*EXERCISE REQUIREMENTS:* Each line of the data that mentions the string "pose" needs to be identified and copied.

*DATA BLOCK:*
-- Opening Marker --

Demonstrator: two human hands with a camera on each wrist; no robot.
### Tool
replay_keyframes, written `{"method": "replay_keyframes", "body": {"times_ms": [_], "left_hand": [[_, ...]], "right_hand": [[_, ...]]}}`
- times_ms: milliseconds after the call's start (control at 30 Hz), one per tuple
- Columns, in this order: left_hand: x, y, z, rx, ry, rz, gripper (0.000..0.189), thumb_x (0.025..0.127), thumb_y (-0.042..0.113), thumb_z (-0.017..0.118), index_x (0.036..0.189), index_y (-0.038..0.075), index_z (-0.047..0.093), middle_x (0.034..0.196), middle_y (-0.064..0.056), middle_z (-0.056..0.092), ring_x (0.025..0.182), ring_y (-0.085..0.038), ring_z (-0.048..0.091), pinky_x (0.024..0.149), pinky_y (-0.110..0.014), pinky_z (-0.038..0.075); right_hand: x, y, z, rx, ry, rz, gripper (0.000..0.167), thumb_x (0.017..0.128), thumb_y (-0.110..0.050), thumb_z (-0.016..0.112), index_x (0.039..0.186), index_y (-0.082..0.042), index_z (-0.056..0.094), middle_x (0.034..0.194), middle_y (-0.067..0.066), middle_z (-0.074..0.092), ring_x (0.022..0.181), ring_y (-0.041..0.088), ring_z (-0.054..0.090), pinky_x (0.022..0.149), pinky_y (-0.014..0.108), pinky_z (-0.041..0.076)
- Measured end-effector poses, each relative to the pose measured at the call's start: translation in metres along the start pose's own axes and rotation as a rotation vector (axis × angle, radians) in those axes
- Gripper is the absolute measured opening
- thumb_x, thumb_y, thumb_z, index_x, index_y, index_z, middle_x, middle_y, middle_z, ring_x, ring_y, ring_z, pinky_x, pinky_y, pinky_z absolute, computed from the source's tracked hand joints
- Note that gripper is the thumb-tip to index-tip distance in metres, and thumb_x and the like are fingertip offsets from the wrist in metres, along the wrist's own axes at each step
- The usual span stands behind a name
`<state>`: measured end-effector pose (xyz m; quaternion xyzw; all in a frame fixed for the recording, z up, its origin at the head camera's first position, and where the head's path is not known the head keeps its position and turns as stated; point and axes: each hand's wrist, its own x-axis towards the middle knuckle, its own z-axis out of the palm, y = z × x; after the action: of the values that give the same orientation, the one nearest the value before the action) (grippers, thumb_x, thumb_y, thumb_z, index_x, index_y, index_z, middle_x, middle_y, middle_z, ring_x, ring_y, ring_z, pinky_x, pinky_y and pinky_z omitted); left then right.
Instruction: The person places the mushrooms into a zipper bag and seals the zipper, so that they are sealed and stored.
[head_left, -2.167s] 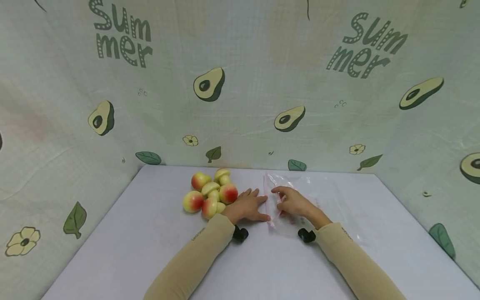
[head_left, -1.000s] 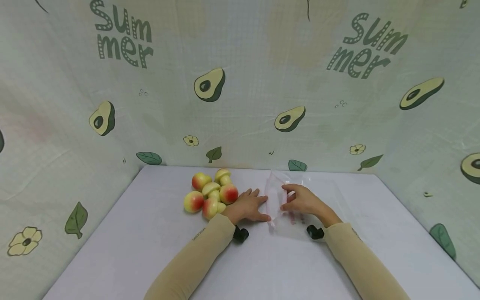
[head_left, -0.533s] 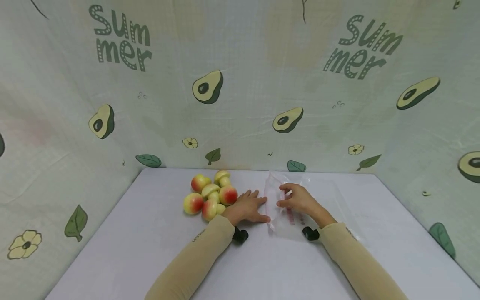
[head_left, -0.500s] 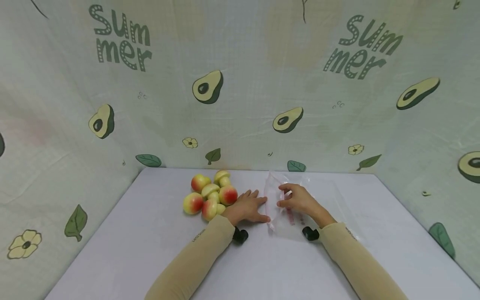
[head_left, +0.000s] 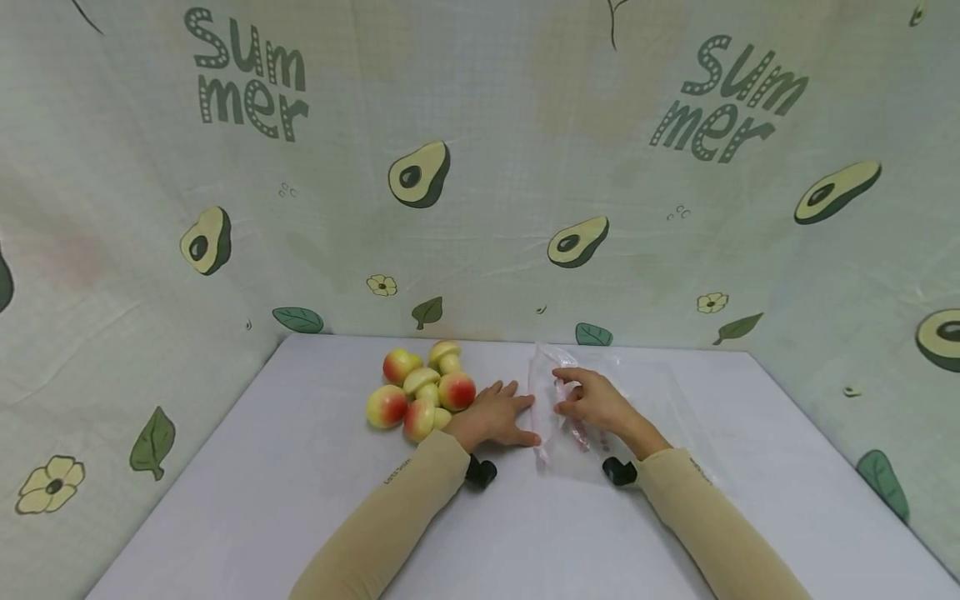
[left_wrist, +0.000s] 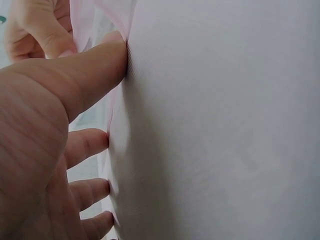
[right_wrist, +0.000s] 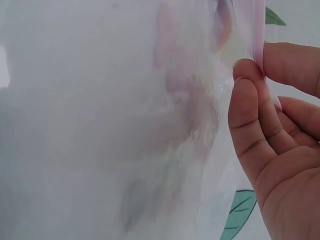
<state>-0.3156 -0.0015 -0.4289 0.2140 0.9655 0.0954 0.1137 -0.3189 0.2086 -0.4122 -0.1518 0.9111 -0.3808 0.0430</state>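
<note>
A clear plastic zip bag [head_left: 667, 408] with a pink-edged mouth lies flat on the table, its mouth toward the left. My left hand [head_left: 497, 417] rests with spread fingers at that mouth, and the thumb [left_wrist: 95, 70] and fingertips press the edge down. My right hand [head_left: 597, 406] pinches the upper layer's pink strip [right_wrist: 258, 35] between thumb and fingers, raised off the lower layer. Left of my left hand is a cluster of yellow mushroom-shaped pieces [head_left: 422, 383], some with red patches like the one [head_left: 457, 391] closest to it.
A white table [head_left: 300, 467] extends around the hands. Behind and beside it hangs a pale cloth [head_left: 495, 167] printed with avocados, leaves and lettering. Small black devices sit at the left wrist [head_left: 481, 471] and the right wrist [head_left: 619, 472].
My right hand drew the bag's upper edge to the right, then came slightly back left with it. The left hand and the mushroom-shaped pieces have stayed in place.
</note>
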Motion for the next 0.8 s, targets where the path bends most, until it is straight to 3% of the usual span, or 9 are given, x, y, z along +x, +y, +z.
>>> {"method": "replay_keyframes", "body": {"times_ms": [267, 433, 600, 800], "left_hand": [[-0.004, 0.002, -0.004, -0.013, -0.007, -0.015, 0.080, 0.079, 0.065, 0.063, 0.146, 0.030, 0.039, 0.156, -0.004, 0.025, 0.143, -0.030, 0.017, 0.112, -0.051, 0.021], [-0.008, 0.004, -0.007, -0.027, -0.008, -0.015, 0.079, 0.079, 0.064, 0.064, 0.146, 0.028, 0.041, 0.155, -0.005, 0.027, 0.143, -0.030, 0.019, 0.112, -0.050, 0.021], [-0.011, 0.004, -0.007, -0.054, 0.012, -0.004, 0.079, 0.079, 0.062, 0.066, 0.145, 0.027, 0.042, 0.154, -0.006, 0.031, 0.142, -0.030, 0.022, 0.112, -0.049, 0.023], [-0.011, 0.003, -0.006, -0.084, 0.055, 0.017, 0.077, 0.080, 0.059, 0.066, 0.145, 0.027, 0.041, 0.150, -0.006, 0.037, 0.139, -0.026, 0.030, 0.111, -0.046, 0.027]], "right_hand": [[0.002, 0.004, 0.001, 0.008, -0.009, 0.012, 0.064, 0.080, -0.013, 0.076, 0.138, -0.006, 0.049, 0.091, 0.005, 0.056, 0.066, 0.018, 0.052, 0.054, 0.030, 0.044], [0.003, 0.004, 0.002, 0.009, -0.007, 0.006, 0.064, 0.079, -0.013, 0.077, 0.138, -0.007, 0.050, 0.094, 0.005, 0.056, 0.067, 0.017, 0.053, 0.055, 0.030, 0.044], [0.002, 0.002, 0.003, -0.001, -0.008, 0.014, 0.064, 0.079, -0.013, 0.076, 0.137, -0.008, 0.050, 0.096, 0.005, 0.056, 0.068, 0.017, 0.052, 0.056, 0.030, 0.044], [0.001, 0.000, 0.003, -0.005, -0.018, 0.024, 0.063, 0.080, -0.014, 0.076, 0.137, -0.009, 0.051, 0.086, 0.004, 0.055, 0.065, 0.016, 0.051, 0.053, 0.030, 0.042]]}}
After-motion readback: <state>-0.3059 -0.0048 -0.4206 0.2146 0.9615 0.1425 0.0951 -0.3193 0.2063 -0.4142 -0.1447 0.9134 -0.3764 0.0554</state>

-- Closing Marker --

*RESULT FOR THIS TASK:*
- Measured end-effector poses, each relative to the pose measured at the call's start: translation in metres along the start pose's own axes and rotation as a rotation vector (axis × angle, radians) in those axes
`<state>`: measured end-effector pose (xyz m; quaternion xyzw; all in a frame fixed for the recording, z up, its origin at the head camera's first position, and where the head's path is not known the head keeps its position and turns as stated; point and axes: each hand's wrist, its own x-axis towards the middle knuckle, its own z-axis out of the palm, y = z × x; after the action: of the values that give the same orientation, the one nearest the value before the action) (grippers, thumb_x, thumb_y, thumb_z, index_x, index_y, index_z, middle_x, middle_y, middle_z, ring_x, ring_y, ring_z, pinky_x, pinky_y and pinky_z omitted); left then right.

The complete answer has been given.